He got slowly to his feet, flexed his arms and legs, checked his own head for blood. All clear, apart from bruised ribs.
He made his way carefully across the gravelly, sloping ground to Bodge. Holding the lighter close to the hand that had been pinned under his body, he saw that the wrist was already beginning to swell.
“Can you bend it?”
Bodge pulled his hand away as Gabe gingerly flexed his wrist. “Ow, Gabe. Why’d you do that?”
“Sorry, I’m just trying to help.”
“I don’t mean my hand.” Bodge’s brow furrowed as Gabe untied the knotted rope from around his waist.
“What do you mean, then?” He tore a square of cotton from the rope and dabbed at the cut on Bodge’s forehead, relieved to see it wasn’t deep.
“Why did you steal the light? I mean why did you steal the light.”
“Because we needed a light, and now we have one. You don’t like the dark.”
“But he’s a Crossman, he’ll come after us and hurt us.”
“He’s not Gang, Bodge, not anymore.”
“He had the cross right on his head. I saw it.” A matching pair of tears made tracks down Bodge’s cheeks.
“He had the cross, but he’s not Gang, and he’s not coming after us. He’s just like us, trying to find somewhere safe.”
“But what if other Crossmen come after us?”
“Bodge, I told you. They’re not coming after us. Christ, listen to me, would you?”
“Sorry.” Bodge’s head dropped, his chin on his chest, his eyes wet with tears as he cradled his broken wrist.
“It’s not your fault. You’re scared, I get it, but we’re okay.”
“You promise?” He looked at Gabe, his eyes puddles.
“Yes. Right now, I promise.”
“And you won’t leave me?”
“I won’t leave you, Bodge.”
“But why did you steal the light?”
Gabe tipped his head back, exhaled slowly, and counted to ten. “You heard what he said. Leader is trying to dig up and out.”
“That don’t have nothing to do with us though, do it? We’re just finding a place to live, where it’s safe.”
Gabe looked up into the gloom. “You think you can climb?”
Bodge didn’t answer.
“What’s wrong, Bodge?”
“I lost the bottle.”
Gabe looked around and spotted it on the edge of a wide, dark hole. He eased his way to it, being careful not to slip on the loose rock, fearful of knocking it over the ledge and out of reach. He managed to retrieve it and made his way back.
“Can you climb out of here, or do I have to pull you out?”
“My arm hurts.”
“I guess that means I’ll have to pull you out, huh?”
Bodge nodded and wiped a dirty hand across his eyes, smearing his tears with dust.
GABE SCRABBLED UP THE precarious scree, small rocks coming loose under his hands and feet and tumbling down past him. Once he was out, he held up the lighter to satisfy himself that Fifty-Eight had left, then threw one end of the rope down to Bodge.
“Tie it around your waist and wait for me to tell you what happens next.”
“Hurry, Gabe. I’m scared.”
Even before Bodge had finished his sentence, a rumble came through the ground. It felt like a tremor, a minor earthquake, but now Gabe knew it for what it really was – a sign that Fifty-Eight could be right, that Leader’s plan would at least put an end to many, if not all, the members of his gang. Since Gabe had emerged from his catatonic state and found Bodge nursing him back to health, he’d heard several of those explosions. Some were distant, others sounded like they came from nearby. Their refuge had crumbled as a direct result of a bomb detonating, he was sure of it, and now he looked up into the spiraling blackness of the Cathedral above him, hoping an avalanche of rock wasn’t about to crash this party.

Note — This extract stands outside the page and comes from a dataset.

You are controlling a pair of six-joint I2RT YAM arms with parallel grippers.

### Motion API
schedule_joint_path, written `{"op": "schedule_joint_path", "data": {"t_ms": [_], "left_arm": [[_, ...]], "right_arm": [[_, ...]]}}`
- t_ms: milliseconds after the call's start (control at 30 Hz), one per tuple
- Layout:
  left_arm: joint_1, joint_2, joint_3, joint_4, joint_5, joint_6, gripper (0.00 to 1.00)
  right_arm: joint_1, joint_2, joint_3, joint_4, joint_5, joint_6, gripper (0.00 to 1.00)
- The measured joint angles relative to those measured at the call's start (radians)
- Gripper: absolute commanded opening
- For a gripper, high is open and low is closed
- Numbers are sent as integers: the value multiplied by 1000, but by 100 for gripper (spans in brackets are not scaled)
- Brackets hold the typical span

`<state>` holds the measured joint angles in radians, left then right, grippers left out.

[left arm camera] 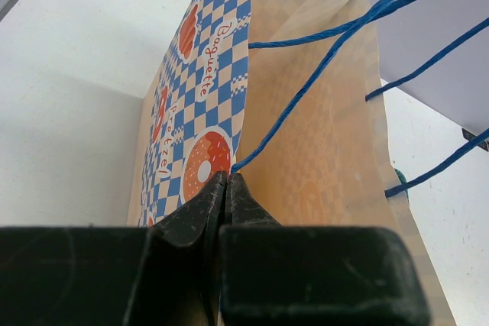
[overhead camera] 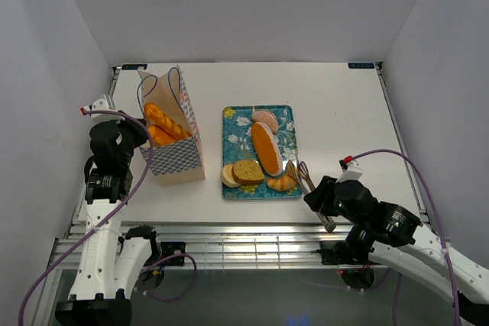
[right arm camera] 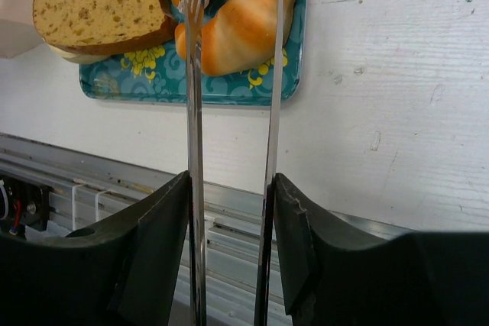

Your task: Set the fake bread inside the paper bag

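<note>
- Top external: the left gripper (overhead camera: 144, 141) is pinching the rim of the paper bag (overhead camera: 183, 159) and holding its mouth open. Long rolls (overhead camera: 162, 124) are lying inside. More fake bread (overhead camera: 263, 150) is sitting on the tray (overhead camera: 233, 116), just ahead of the right gripper (overhead camera: 325, 192).
- Left wrist: the jaws are closed on the bag's edge, right beside a blue cord (left arm camera: 321, 59). A steady hold matters here.
- Right wrist: the jaws are clamping a pair of tongs (right arm camera: 195, 112), whose tips are straddling the croissant (right arm camera: 244, 20) straight ahead. Whether the tips are touching it is hard to tell. Squeezing gently across its middle before lifting looks wise.
</note>
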<state>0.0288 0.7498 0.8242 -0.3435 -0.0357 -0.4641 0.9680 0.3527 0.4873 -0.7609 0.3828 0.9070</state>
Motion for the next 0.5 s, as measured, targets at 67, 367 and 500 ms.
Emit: {"op": "schedule_joint_path", "data": {"t_ms": [67,367,500], "left_arm": [[0,0,0,0,0,0,12],[0,0,0,0,3,0,12],[0,0,0,0,3,0,12]], "right_arm": [[0,3,0,0,-16,-2,52],[0,23,0,-9,-34,-8,52],[0,31,0,-15,-31,-21,52]]}}
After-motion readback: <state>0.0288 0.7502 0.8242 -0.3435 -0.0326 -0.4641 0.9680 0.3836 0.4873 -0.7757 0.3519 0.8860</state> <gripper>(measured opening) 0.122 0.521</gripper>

He knew he couldn’t stand around for long. He had to get Bodge out of the hole and get them moving, in case the noise they’d made brought Gang to check what was going on back here. He found two large, relatively smooth rocks and looped the rope around them in a figure of eight, before calling out a warning to Bodge and beginning to heave, keeping his eyes on the makeshift rope and pulley system, praying the friction didn’t wear through the cotton or loop over either of the rocks. With a lot of grunting and perspiration, he managed to haul Bodge out of the hole.

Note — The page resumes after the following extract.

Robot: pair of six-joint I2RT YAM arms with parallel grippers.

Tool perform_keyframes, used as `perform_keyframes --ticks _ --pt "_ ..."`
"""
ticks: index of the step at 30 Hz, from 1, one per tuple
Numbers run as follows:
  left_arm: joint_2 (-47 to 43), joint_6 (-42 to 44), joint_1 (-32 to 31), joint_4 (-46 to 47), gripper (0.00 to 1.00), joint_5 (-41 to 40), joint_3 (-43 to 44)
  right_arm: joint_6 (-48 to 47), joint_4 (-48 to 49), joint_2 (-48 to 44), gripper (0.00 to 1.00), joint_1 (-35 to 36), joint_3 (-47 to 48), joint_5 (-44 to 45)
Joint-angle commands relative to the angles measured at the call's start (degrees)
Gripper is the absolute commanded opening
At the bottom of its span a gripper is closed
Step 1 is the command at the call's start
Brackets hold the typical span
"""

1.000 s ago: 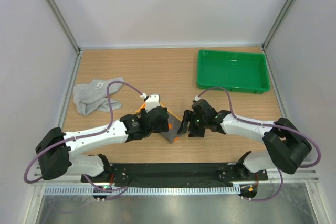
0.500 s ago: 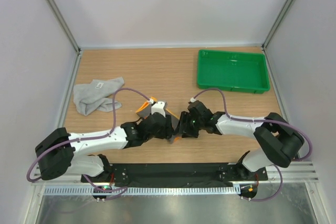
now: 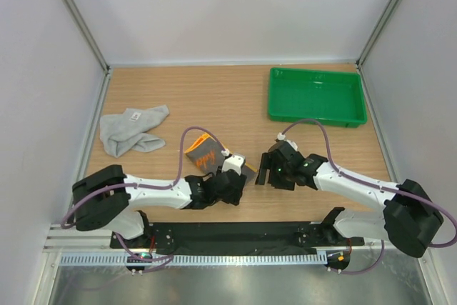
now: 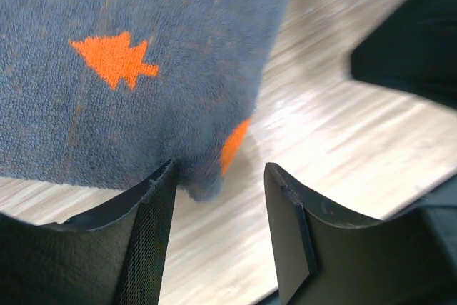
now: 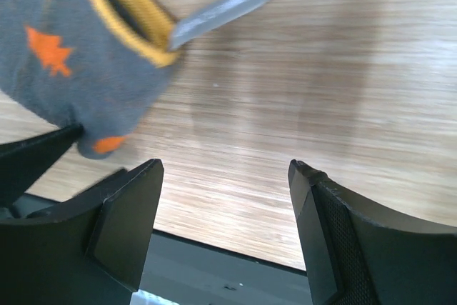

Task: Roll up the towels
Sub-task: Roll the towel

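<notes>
Both claws have drawn apart; right of the grey towel [image 3: 128,130], the orange towel [image 3: 202,151] lies bunched on the wood table [image 3: 235,105]. My left claw [image 4: 221,169] stands open around its corner, probably to regrip. My right claw [image 5: 225,166] waits open over the wood, tray [image 3: 316,96] beyond, inside pale walls [image 3: 214,12].

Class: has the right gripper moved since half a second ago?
Yes: the right gripper has shifted right, into line with the green tray's left edge.
</notes>
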Motion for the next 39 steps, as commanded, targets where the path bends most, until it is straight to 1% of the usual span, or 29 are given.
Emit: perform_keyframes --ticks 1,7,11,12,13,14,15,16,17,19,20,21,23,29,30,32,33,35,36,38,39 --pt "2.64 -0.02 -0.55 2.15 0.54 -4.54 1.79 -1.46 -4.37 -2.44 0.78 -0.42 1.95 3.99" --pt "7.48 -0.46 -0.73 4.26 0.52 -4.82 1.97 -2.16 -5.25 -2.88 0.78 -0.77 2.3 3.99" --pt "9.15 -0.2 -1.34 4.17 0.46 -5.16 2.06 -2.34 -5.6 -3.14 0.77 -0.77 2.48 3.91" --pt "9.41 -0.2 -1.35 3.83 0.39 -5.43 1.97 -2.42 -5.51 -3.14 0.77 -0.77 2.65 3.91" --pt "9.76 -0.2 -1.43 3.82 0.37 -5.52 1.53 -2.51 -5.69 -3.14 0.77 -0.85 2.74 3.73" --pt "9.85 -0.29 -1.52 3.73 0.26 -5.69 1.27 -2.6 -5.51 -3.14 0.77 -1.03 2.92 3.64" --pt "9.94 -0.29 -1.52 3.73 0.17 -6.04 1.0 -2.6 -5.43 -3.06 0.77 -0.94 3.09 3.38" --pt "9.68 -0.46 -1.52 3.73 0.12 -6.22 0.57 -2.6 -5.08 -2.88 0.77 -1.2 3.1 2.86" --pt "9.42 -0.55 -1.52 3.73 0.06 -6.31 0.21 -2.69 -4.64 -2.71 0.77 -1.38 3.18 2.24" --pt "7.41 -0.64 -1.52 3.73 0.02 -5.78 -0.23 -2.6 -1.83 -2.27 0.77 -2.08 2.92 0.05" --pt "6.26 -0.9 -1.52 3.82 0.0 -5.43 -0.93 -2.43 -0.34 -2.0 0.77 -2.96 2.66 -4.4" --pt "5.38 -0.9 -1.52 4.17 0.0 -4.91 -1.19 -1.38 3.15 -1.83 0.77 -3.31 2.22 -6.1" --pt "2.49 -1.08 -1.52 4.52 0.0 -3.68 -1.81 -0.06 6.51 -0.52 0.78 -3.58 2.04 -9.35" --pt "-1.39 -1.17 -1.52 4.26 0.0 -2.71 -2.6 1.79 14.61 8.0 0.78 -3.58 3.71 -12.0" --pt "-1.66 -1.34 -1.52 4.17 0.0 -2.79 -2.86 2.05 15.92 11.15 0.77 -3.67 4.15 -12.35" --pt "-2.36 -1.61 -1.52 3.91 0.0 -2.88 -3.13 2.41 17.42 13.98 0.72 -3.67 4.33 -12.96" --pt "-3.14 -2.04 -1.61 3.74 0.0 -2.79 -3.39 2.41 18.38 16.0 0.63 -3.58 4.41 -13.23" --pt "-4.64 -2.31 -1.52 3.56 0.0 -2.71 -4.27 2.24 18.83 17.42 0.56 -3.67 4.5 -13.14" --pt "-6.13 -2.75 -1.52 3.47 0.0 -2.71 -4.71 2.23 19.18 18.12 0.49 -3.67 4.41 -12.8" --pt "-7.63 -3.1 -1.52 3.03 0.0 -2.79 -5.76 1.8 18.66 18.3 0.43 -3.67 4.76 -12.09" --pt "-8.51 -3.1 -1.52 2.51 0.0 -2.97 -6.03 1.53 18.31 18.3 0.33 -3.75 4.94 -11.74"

For a time, they sat motionless, Gabe letting the burning sensation in his palms subside, Bodge whispering about how his ankle and wrist hurt real bad. Between them, the small glow of the lighter felt like a connector, binding them to one another.
When eventually they rose and made their way out of the Cathedral and back into narrow, humid tunnels, they did so in darkness, despite Bodge pleading for light. Gabe explained that they had to preserve the lighter fuel. They couldn’t even burn pieces of the rope for light, because they had to make sure they had enough to get out if either of them fell into another hole.
They walked slowly through the darkness, Gabe in front, Bodge behind, his uninjured left hand on Gabe’s shoulder. Every so often, Gabe stopped, listened to make sure he couldn’t hear Gang close by, and lit their surroundings for five or ten seconds. It was one of those times that Bodge managed to snag them a meal, when the lighter surprised a rat that was close enough to grab, and Bodge removed his hand from Gabe’s shoulder for the first time since they’d left the Cathedral, stooping with lightning speed to grab it, forgetting all about the pain in his busted ankle for the time it took them to divide and swallow the gristly meat.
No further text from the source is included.